**Task to complete:** Work through the data and report how many lines include the string "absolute", giving the number alone.
Segment Start: Source material
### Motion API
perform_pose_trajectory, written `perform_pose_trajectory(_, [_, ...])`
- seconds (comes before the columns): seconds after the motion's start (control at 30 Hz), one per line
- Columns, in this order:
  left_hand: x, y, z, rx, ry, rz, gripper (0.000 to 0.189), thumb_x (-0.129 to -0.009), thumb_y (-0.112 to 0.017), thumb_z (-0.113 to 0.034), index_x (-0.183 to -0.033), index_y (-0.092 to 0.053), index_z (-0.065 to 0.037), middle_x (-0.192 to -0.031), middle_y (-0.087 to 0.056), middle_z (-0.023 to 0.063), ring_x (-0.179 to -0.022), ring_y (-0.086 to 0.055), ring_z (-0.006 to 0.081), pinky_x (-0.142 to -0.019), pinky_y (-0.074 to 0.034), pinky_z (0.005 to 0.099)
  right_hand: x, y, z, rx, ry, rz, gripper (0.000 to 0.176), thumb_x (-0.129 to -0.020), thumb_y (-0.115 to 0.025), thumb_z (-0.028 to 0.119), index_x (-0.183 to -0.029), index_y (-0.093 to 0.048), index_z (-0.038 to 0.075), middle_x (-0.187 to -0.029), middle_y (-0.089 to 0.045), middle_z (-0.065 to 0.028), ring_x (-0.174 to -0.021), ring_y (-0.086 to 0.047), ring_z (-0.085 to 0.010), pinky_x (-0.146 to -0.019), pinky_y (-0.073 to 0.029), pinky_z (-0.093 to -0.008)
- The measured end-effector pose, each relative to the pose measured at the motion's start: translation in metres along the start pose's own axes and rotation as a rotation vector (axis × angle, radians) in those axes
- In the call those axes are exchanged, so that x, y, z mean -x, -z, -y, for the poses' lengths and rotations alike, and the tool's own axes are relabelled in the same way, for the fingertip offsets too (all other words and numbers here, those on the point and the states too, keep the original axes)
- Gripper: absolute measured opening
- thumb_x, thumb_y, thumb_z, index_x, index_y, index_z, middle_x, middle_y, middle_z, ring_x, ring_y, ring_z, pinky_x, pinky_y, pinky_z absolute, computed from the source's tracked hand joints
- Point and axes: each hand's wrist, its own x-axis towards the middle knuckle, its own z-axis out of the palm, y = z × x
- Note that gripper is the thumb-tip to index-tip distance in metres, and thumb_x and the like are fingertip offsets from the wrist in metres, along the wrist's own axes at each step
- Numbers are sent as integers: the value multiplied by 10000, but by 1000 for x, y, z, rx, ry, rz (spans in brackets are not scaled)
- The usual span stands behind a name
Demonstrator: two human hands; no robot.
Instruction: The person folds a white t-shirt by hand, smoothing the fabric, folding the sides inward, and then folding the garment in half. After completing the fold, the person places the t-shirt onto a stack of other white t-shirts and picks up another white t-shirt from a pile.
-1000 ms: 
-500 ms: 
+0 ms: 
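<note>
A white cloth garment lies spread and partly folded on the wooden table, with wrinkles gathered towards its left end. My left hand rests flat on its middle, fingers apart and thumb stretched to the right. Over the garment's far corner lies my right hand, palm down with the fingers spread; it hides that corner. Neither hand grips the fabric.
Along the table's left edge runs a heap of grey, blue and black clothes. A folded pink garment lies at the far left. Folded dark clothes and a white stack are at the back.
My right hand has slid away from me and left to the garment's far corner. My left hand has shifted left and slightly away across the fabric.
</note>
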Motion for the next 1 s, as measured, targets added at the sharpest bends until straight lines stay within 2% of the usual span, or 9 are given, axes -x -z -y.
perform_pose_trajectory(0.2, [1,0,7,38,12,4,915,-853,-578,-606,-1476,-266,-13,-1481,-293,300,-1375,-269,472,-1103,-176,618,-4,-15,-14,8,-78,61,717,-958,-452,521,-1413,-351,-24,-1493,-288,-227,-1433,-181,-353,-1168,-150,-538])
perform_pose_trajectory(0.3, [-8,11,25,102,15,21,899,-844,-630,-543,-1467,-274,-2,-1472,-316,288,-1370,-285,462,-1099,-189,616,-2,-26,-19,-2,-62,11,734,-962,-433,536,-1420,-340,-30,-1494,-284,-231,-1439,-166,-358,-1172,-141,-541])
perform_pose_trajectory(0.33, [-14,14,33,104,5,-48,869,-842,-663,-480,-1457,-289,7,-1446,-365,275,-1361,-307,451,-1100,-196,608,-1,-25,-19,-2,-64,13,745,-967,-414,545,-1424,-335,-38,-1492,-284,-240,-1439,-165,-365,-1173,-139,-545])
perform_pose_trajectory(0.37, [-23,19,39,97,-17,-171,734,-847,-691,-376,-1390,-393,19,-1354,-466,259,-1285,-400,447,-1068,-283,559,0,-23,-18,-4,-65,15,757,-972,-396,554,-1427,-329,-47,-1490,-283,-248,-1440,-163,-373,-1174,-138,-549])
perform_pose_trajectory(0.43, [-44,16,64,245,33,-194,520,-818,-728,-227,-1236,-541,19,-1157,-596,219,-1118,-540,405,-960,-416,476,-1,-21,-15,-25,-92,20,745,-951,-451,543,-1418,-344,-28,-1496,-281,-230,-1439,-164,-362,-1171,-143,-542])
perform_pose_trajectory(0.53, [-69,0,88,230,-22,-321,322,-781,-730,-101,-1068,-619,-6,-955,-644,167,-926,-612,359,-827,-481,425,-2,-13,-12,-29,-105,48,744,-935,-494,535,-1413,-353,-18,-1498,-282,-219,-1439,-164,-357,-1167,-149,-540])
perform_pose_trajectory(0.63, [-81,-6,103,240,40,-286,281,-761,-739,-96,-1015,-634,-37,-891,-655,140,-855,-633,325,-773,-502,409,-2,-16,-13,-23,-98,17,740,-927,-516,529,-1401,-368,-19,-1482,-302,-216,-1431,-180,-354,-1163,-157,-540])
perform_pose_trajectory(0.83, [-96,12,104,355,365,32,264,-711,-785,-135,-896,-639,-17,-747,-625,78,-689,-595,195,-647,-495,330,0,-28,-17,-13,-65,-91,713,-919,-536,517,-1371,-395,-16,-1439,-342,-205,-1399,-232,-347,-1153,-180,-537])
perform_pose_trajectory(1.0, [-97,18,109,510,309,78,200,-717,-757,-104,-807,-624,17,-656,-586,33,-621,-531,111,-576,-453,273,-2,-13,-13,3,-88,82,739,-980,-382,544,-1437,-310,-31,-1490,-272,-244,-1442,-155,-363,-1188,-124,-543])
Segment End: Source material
**Solution below:** 2